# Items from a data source

= = = = = = =

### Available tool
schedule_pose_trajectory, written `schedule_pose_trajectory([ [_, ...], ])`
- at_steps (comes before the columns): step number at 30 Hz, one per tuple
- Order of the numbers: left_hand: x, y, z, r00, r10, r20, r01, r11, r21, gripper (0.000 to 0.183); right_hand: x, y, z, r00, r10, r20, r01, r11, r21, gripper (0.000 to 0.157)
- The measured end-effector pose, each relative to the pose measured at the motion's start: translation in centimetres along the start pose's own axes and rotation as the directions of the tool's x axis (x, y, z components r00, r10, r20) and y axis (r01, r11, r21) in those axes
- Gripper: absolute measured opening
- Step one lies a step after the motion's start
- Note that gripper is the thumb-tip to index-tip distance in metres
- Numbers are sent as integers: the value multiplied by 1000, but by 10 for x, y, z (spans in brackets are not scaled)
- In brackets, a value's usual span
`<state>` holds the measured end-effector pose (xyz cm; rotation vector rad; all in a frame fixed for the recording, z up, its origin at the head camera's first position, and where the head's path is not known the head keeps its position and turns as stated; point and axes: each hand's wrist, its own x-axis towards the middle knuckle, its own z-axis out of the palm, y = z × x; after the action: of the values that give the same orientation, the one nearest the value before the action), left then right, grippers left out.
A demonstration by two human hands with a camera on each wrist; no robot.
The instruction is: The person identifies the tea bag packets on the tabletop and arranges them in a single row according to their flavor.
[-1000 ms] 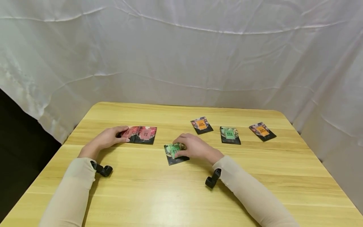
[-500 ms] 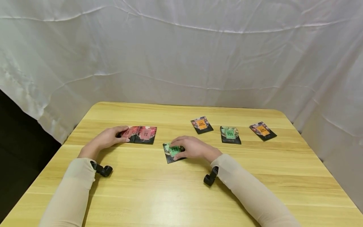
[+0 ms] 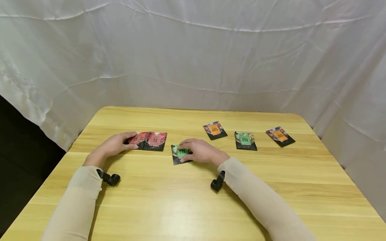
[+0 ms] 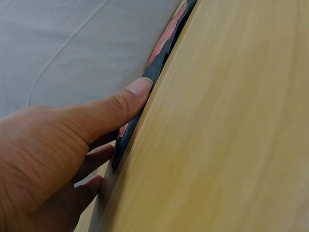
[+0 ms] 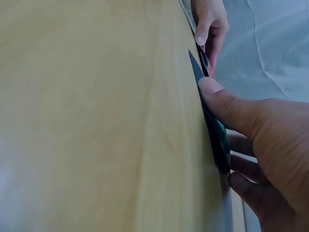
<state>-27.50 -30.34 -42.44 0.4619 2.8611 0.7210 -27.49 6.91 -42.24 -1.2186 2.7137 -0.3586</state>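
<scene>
Two red-and-black packets, one (image 3: 135, 140) on the left and another (image 3: 155, 140) on the right, lie side by side at the table's left. My left hand (image 3: 111, 147) grips the left one by its near and far edges, partly covering it; the thumb (image 4: 123, 99) presses on it in the left wrist view. To the right, my right hand (image 3: 205, 150) holds a green-labelled black packet (image 3: 178, 156) between thumb and fingers, a small gap away from the red pair. In the right wrist view this packet (image 5: 218, 145) shows nearly edge-on; whether it touches the table, I cannot tell.
Farther right lie an orange-labelled packet (image 3: 215, 130), a second green packet (image 3: 245, 140) and another orange packet (image 3: 280, 136), all apart. The wooden table (image 3: 169, 207) ends at a white curtain (image 3: 193, 60) behind it.
My right hand has moved left and slightly away from me with the green packet, bringing it closer to the red ones. The left hand has stayed on the left red packet.
</scene>
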Motion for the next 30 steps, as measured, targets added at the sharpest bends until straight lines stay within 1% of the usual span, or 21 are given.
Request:
schedule_pose_trajectory([
  [11, -1, 3, -2, 1000, 9, 0, -9, 1000, 19, 76, 17, -2, -2, 998, 58, -14, -58, 998, -39, 63],
  [15, 0, 4, -2, 1000, 10, 2, -10, 1000, 20, 78, 22, -3, -2, 996, 81, -29, -82, 996, -35, 61],
  [23, 1, 0, 0, 1000, 10, 1, -10, 1000, 13, 78, 31, -3, 0, 989, 132, -65, -134, 991, -26, 59],
  [30, 0, 0, 1, 1000, 13, -9, -13, 1000, 15, 77, 37, -1, 4, 984, 151, -94, -153, 988, -14, 58],
])
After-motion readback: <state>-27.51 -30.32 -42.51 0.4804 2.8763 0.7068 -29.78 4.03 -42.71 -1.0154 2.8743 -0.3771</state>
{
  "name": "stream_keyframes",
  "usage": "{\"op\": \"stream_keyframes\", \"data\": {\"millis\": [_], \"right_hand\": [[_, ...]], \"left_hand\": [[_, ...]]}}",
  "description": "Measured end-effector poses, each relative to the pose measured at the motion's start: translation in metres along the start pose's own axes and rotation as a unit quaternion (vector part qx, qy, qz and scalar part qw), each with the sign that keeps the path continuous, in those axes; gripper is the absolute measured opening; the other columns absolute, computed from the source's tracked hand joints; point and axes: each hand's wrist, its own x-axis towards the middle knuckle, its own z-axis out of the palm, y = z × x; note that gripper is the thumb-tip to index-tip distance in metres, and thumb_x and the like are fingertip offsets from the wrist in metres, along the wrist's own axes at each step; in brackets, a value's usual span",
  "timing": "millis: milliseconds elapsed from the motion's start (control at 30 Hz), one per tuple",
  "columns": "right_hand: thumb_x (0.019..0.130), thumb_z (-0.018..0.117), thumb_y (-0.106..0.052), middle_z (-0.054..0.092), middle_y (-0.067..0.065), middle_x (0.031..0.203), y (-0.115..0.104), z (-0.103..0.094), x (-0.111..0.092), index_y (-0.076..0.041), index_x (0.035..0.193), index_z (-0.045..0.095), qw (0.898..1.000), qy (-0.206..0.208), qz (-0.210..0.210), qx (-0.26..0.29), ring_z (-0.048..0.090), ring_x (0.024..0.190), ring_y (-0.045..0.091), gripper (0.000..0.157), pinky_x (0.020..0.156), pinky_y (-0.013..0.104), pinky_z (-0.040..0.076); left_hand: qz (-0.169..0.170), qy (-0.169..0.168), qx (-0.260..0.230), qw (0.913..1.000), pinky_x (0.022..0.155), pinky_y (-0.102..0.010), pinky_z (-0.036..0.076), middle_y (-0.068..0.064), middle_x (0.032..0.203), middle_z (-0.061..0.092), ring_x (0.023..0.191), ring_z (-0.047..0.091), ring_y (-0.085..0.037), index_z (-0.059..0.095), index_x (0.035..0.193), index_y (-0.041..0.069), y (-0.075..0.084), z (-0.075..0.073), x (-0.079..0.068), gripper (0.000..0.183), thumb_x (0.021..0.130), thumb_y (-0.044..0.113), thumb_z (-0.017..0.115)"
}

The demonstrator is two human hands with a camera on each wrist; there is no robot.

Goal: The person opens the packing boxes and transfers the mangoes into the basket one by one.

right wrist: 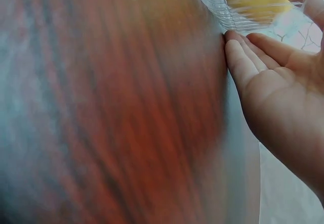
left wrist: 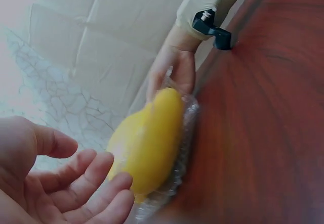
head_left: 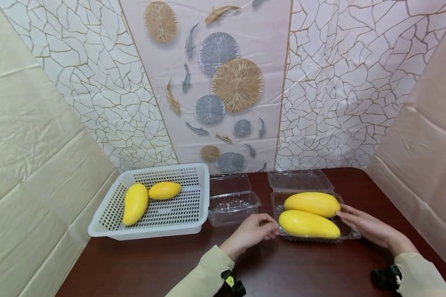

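Two yellow mangoes, a rear one [head_left: 312, 203] and a front one [head_left: 309, 224], lie side by side in a transparent plastic clamshell box [head_left: 343, 236]. Its lid [head_left: 300, 180] stands raised at the back. At the box's front left corner is my left hand [head_left: 253, 232], fingers loosely bent and nothing in them; the left wrist view shows its fingertips [left wrist: 124, 181] near the front mango. My right hand [head_left: 371, 227] is at the box's right end with fingers extended. In the right wrist view, its fingers [right wrist: 243, 62] lie against the outside of the box wall [right wrist: 217, 6].
A white perforated basket [head_left: 148, 235] on the left holds a larger mango [head_left: 135, 204] and a smaller one [head_left: 165, 190]. Between basket and mango box stands another transparent clamshell [head_left: 233, 208], lid open. All rest on a dark red-brown table [head_left: 163, 264] before a patterned backdrop [head_left: 223, 136].
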Motion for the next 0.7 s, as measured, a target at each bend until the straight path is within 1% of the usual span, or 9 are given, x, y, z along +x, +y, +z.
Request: {"op": "stream_keyframes", "data": {"millis": [67, 133, 267, 300, 367, 433, 500, 567, 700], "right_hand": [[0.109, 0.04, -0.04, -0.025, 0.031, 0.158, 0.0, 0.0, 0.0, 0.005, 0.152, -0.022, 1.0, 0.0, 0.0, -0.001, -0.007, 0.145, 0.053, 0.088, 0.111, 0.071, -0.003], [0.109, 0.04, -0.04, -0.025, 0.031, 0.158, 0.001, 0.0, 0.0, 0.006, 0.152, -0.021, 1.0, 0.001, -0.002, -0.003, -0.007, 0.145, 0.053, 0.088, 0.111, 0.071, -0.003], [0.109, 0.04, -0.04, -0.023, 0.032, 0.158, 0.001, -0.001, 0.0, 0.007, 0.152, -0.02, 1.0, -0.001, -0.006, -0.005, -0.006, 0.145, 0.053, 0.087, 0.112, 0.07, -0.002], [0.109, 0.04, -0.039, -0.023, 0.033, 0.158, 0.001, -0.002, 0.0, 0.007, 0.153, -0.02, 1.0, -0.002, -0.008, -0.004, -0.006, 0.145, 0.053, 0.087, 0.112, 0.07, -0.001], [0.109, 0.04, -0.039, -0.022, 0.033, 0.158, 0.001, -0.002, 0.0, 0.007, 0.153, -0.02, 1.0, -0.004, -0.009, -0.004, -0.007, 0.145, 0.053, 0.087, 0.113, 0.07, -0.001], [0.109, 0.039, -0.039, -0.022, 0.034, 0.158, 0.001, -0.002, 0.0, 0.007, 0.153, -0.02, 1.0, -0.006, -0.011, -0.002, -0.008, 0.145, 0.053, 0.086, 0.113, 0.07, -0.002], [0.11, 0.039, -0.039, -0.022, 0.033, 0.158, 0.002, -0.001, -0.001, 0.007, 0.153, -0.02, 1.0, -0.006, -0.009, -0.001, -0.007, 0.145, 0.053, 0.086, 0.113, 0.069, -0.001], [0.109, 0.039, -0.039, -0.021, 0.034, 0.158, 0.003, 0.0, -0.001, 0.008, 0.152, -0.02, 1.0, -0.003, -0.008, -0.002, -0.007, 0.145, 0.053, 0.087, 0.113, 0.068, -0.001], [0.109, 0.04, -0.039, -0.022, 0.033, 0.158, 0.002, 0.001, -0.001, 0.008, 0.152, -0.02, 1.0, 0.005, -0.013, -0.002, -0.006, 0.145, 0.052, 0.087, 0.115, 0.065, 0.001]], "left_hand": [[0.014, -0.005, 0.02, 0.9997, 0.077, -0.039, 0.059, 0.001, 0.083, 0.071, 0.084, 0.071, -0.032, 0.071, 0.102, 0.004, 0.007, -0.001, 0.003, 0.016, 0.099, 0.018, 0.064], [0.029, -0.006, 0.049, 0.9984, 0.076, -0.035, 0.058, 0.004, 0.084, 0.071, 0.084, 0.07, -0.031, 0.071, 0.104, 0.007, 0.014, -0.001, 0.006, 0.016, 0.099, 0.02, 0.065], [0.062, -0.009, 0.118, 0.9911, 0.073, -0.023, 0.053, 0.009, 0.092, 0.069, 0.083, 0.066, -0.013, 0.071, 0.107, 0.012, 0.022, 0.001, 0.016, 0.016, 0.098, 0.024, 0.067], [0.073, -0.011, 0.137, 0.9879, 0.072, -0.021, 0.051, 0.01, 0.094, 0.068, 0.083, 0.064, -0.008, 0.071, 0.108, 0.012, 0.023, 0.002, 0.019, 0.017, 0.098, 0.025, 0.067], [0.092, -0.018, 0.165, 0.9818, 0.076, -0.019, 0.05, 0.009, 0.101, 0.067, 0.087, 0.061, -0.001, 0.07, 0.111, 0.013, 0.023, 0.005, 0.024, 0.019, 0.098, 0.026, 0.067], [0.107, -0.025, 0.19, 0.9756, 0.08, -0.019, 0.05, 0.007, 0.106, 0.067, 0.092, 0.06, -0.002, 0.069, 0.115, 0.013, 0.023, 0.008, 0.027, 0.023, 0.098, 0.028, 0.067], [0.119, -0.031, 0.222, 0.9672, 0.084, -0.019, 0.05, 0.005, 0.111, 0.065, 0.097, 0.059, -0.003, 0.068, 0.119, 0.012, 0.023, 0.012, 0.029, 0.027, 0.098, 0.03, 0.067], [0.123, -0.034, 0.251, 0.9596, 0.088, -0.018, 0.048, 0.005, 0.113, 0.064, 0.101, 0.059, -0.004, 0.068, 0.122, 0.013, 0.023, 0.015, 0.03, 0.03, 0.098, 0.032, 0.068], [0.135, -0.036, 0.314, 0.9389, 0.09, -0.016, 0.045, 0.006, 0.116, 0.063, 0.104, 0.058, -0.004, 0.067, 0.125, 0.015, 0.021, 0.02, 0.036, 0.036, 0.096, 0.037, 0.069]]}}
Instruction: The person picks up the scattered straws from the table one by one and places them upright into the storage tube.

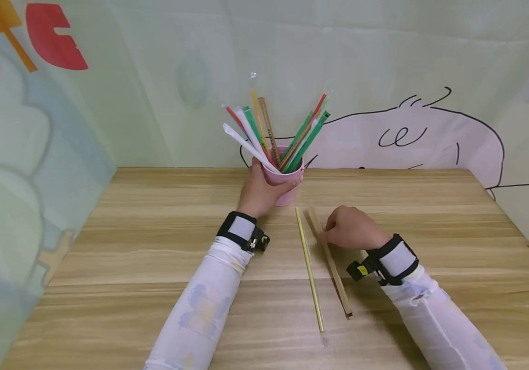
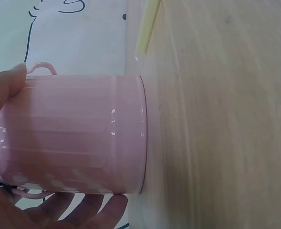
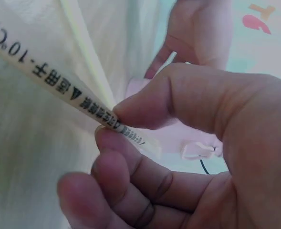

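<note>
At the table's back, my left hand [image 1: 259,192] grips a small pink bucket [image 2: 73,129], thumb on one side and fingers on the other. Several wrapped straws [image 1: 312,136] in green, white, red, orange and brown fan out of its top. My right hand [image 1: 358,228] pinches a brown paper-wrapped straw [image 3: 59,83] between thumb and forefinger; dark printing runs along the wrapper. In the head view this straw slants just above or on the table; contact cannot be told. A yellow straw [image 1: 309,267] in a clear wrapper lies to its left, apart from both hands.
The wood-grain table [image 1: 153,246] ends at a printed cloth backdrop [image 1: 162,92] directly behind the bucket. The backdrop also runs along the left side. Each wrist wears a black strap, the left strap [image 1: 241,228] having a small camera on it.
</note>
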The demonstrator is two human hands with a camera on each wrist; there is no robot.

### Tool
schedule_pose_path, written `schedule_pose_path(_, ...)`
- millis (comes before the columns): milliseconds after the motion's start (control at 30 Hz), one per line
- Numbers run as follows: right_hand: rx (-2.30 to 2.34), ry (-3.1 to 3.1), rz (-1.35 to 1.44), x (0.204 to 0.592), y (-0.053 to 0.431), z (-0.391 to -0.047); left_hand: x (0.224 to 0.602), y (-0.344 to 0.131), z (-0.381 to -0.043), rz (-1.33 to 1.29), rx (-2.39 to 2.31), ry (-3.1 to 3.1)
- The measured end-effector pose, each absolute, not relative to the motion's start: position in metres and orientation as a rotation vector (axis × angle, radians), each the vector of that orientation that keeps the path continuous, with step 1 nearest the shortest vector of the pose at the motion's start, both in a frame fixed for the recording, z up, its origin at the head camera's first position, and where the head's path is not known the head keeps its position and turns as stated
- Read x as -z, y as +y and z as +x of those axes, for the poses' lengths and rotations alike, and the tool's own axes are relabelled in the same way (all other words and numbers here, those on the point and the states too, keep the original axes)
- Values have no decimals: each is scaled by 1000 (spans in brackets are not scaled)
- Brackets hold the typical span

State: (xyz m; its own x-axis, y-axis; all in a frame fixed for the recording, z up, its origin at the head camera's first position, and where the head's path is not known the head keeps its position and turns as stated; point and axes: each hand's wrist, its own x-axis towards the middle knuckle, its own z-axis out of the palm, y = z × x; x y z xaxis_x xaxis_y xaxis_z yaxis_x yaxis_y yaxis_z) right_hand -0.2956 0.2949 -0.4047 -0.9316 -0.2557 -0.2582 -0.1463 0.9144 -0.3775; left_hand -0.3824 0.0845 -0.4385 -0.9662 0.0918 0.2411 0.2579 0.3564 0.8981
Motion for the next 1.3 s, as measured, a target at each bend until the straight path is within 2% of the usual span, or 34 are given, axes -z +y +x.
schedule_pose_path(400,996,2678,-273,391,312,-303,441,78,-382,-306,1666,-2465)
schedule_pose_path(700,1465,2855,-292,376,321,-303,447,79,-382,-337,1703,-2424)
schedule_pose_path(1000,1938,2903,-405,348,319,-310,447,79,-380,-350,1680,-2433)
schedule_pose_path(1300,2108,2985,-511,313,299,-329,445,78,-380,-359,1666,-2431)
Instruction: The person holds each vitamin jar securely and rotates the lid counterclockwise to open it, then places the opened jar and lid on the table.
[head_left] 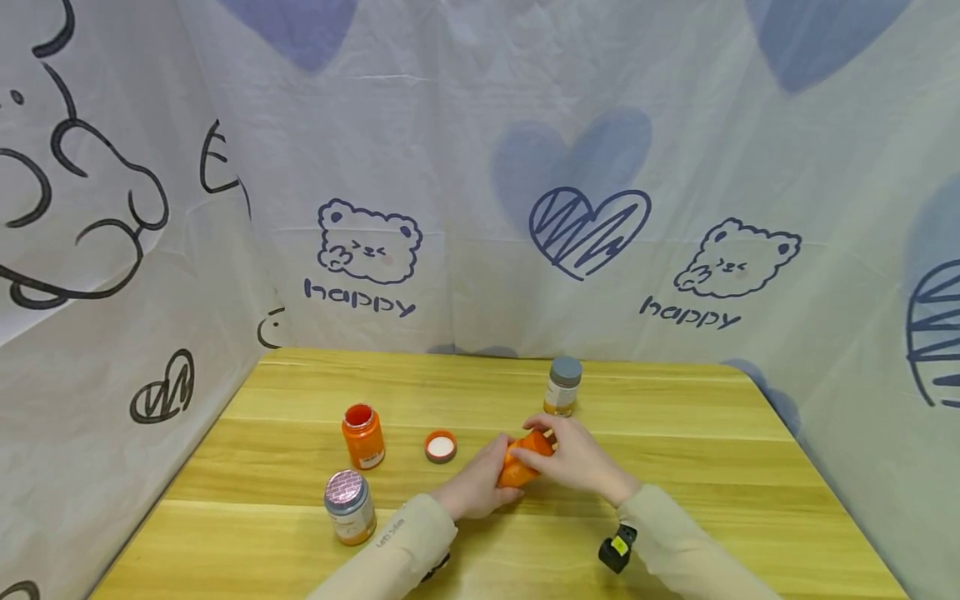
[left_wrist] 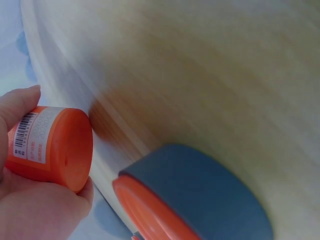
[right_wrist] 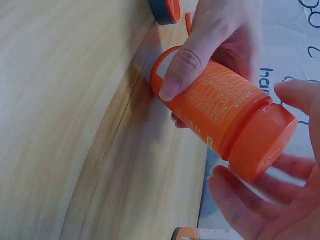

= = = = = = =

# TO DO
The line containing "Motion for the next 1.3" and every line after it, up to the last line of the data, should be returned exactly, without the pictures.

# FINISHED EXERCISE
Motion for the next 1.3 s, as measured, a target at each bend until the straight path is within 2% of the usual span, or 34 are given, axes -z +y +x.
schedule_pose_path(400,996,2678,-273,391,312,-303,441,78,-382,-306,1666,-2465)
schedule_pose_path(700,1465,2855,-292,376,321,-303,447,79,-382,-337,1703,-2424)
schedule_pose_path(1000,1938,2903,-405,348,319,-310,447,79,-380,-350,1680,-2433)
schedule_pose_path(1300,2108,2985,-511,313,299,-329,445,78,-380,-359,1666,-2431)
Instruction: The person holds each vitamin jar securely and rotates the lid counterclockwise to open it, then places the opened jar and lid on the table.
[head_left] 
[left_wrist] 
[right_wrist] 

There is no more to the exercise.